Colin St John Wilson Grantchester Road

Source: "Colin St John Wilson. Buildings and Projects" Colin St John Wilson, Roger Stonehouse, Eric Parry, Charlie McKeith (Black Dog Publishing, 2007)Architect: Colin St John WilsonLocation: Cambridge, USAYear: 1961 - 1964
Date: April 25, 2024 Category: Classic

The design of these two houses explores the conventional idea of a mixed residential, terraced street architecture. Although only a pair of houses were built, they were based upon a system of elements whose combination could have extended the pair into a whole street with many variations. The common elements were a modular 4 x 4 inch grid (a 100 x 100 mm grid in anticipation of the impending change to metric measurement) and a constant building line on the street front. The entrance loggia, service entrance, larder kitchen and dining room facing onto a walled patio were also common to both houses.

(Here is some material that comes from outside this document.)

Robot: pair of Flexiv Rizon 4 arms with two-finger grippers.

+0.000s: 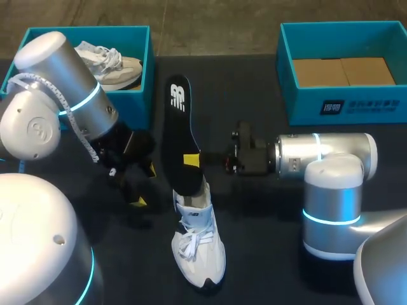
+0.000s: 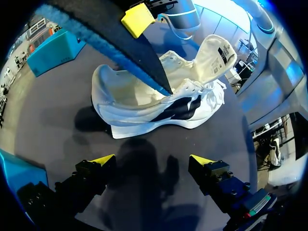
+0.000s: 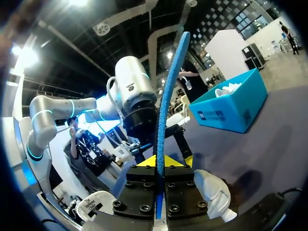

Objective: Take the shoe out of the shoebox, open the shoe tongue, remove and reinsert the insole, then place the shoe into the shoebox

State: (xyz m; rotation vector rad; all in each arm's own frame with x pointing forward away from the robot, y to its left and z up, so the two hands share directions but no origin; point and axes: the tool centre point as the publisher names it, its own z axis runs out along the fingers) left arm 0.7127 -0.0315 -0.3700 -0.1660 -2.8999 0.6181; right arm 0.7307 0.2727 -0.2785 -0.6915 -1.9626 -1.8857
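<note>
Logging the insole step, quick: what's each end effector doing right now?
Left end effector: open, holding nothing.
Right end effector: closed on the insole.

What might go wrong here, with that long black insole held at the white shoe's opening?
1. The right gripper pinches the insole at one edge only, so the long piece may twist or slip.
2. The shoe stands loose on the table. The open left gripper hovers beside it without touching, so a push from the insole might slide or tip it.
</note>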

For the remaining elements the two houses differed widely.

The site was a former kitchen garden purchased by Dr Squire, a Fellow of Churchill College, and Wilson. It was divided equally into two 50 x 150 foot (15.2 x 45.7 metre) plot. Each houses has three bedrooms and a similar internal arrangement. However, behind the unifying screen wall to Grantchester Road the Wilson house is moved west along the grid lines into the garden with an entry courtyard on the street frontage accessed under the drawing office for the practice. Further, its living room was developed into a double-height space with a library gallery at the rear where the Squire house had its principal bedroom over a single-height living room.

Both houses were constructed externally and internally in fair faced concrete and concrete block (Abergele Limestone and white cement), the first time block was used as a finish in the UK. Floors were in white rubber and all timber detailing was dark stained. The monumentality of the blockwork columns on the street frontage continues through the interior to the garden elevations. A game is played with the unifying appearance of the unadorned street level colonnade and punctuated solid first floor wall, through double bay spaces for parking and public access to Wilson’s offices. This defines the character of the individual houses within the whole.